Task objective - Could you repeat the entries below exactly, but only from the line with "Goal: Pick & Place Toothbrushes" through the line with "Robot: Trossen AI", and without any picture?

Records from a data collection:
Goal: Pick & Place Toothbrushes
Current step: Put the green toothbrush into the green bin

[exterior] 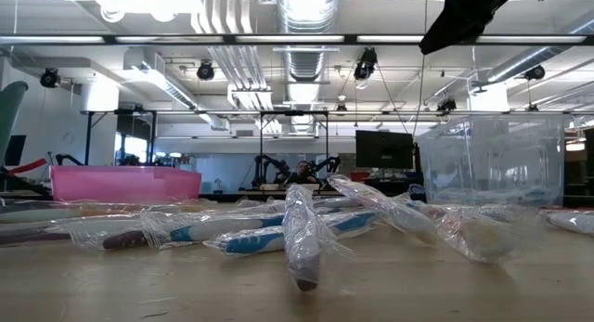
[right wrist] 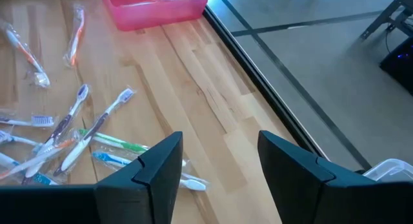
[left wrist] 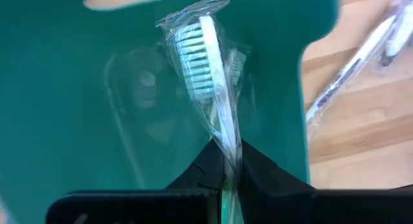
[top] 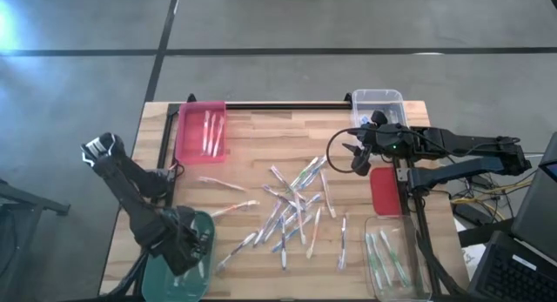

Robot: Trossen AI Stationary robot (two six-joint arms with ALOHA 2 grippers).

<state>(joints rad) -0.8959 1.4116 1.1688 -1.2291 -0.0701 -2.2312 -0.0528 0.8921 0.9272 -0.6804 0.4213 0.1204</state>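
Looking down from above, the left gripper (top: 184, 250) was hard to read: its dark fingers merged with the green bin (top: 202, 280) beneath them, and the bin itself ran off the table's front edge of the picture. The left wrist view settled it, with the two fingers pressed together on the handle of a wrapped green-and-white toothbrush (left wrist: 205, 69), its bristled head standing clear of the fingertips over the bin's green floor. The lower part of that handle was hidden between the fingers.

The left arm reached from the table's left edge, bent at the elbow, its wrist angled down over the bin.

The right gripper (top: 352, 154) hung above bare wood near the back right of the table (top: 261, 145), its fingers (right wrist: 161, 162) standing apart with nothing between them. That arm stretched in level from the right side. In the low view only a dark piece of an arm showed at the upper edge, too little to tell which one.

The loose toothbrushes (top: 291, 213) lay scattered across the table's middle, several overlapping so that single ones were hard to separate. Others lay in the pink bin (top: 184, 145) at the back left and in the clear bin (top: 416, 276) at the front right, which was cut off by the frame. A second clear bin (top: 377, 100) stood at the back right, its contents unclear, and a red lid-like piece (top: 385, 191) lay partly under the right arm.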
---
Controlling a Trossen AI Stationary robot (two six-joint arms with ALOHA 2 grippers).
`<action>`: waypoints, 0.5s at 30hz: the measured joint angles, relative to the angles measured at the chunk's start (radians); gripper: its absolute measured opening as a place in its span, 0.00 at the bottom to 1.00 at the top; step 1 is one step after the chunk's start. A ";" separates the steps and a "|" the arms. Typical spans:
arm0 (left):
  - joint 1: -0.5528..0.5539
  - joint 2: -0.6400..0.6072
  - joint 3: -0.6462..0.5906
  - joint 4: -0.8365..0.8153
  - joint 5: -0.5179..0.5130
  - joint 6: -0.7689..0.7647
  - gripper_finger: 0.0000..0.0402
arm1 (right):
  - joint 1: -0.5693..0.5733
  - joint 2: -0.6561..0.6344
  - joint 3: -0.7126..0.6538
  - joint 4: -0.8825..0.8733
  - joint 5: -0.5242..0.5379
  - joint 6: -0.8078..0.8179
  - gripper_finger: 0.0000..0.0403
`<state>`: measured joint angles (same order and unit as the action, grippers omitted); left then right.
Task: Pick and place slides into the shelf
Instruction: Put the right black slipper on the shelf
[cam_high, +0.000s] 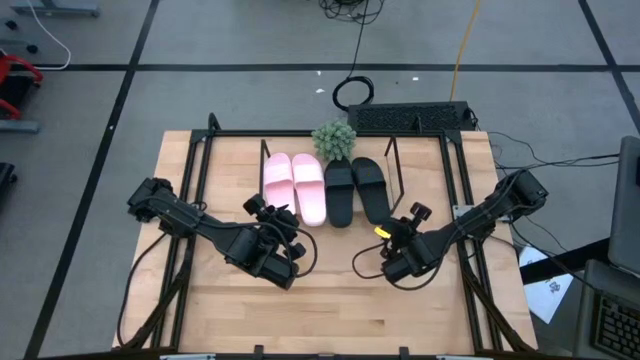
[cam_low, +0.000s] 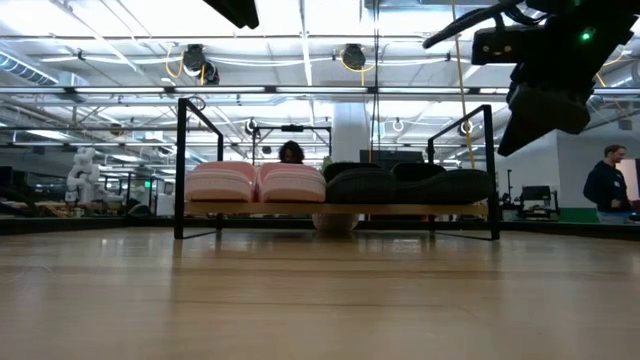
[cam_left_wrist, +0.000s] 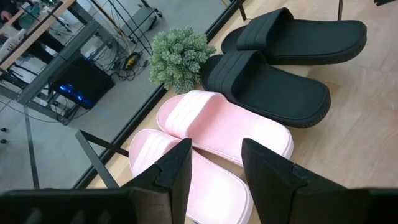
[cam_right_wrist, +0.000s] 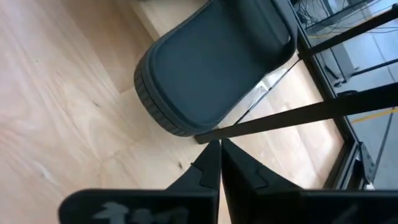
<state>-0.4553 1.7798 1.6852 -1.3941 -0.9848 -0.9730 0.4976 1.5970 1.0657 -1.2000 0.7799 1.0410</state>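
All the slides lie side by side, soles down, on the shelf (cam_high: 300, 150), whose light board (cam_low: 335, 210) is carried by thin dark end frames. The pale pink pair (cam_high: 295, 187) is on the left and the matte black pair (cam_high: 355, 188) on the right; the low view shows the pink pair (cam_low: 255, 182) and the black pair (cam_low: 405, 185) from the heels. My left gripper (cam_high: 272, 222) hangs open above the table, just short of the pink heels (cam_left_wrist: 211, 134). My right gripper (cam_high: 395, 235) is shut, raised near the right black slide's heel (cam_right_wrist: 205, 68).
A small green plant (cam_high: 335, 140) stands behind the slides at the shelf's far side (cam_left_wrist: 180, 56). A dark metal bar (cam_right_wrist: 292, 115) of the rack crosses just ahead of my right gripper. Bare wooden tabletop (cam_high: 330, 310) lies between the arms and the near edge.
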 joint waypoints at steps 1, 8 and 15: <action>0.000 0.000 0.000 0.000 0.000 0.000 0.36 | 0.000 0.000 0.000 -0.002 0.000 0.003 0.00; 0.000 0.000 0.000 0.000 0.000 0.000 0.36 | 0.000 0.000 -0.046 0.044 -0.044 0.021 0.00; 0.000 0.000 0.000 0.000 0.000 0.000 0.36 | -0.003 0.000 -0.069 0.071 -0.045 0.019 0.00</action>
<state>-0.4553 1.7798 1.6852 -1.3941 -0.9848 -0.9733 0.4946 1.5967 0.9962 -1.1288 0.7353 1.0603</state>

Task solution -
Goal: Pick & Place Toothbrushes
Current step: Put the green toothbrush into the green bin

[exterior] 
[right wrist] 
[left wrist] 
[top] 

Robot: Trossen AI Stationary robot (two six-joint arms with ALOHA 2 grippers).

There is nothing further to the answer.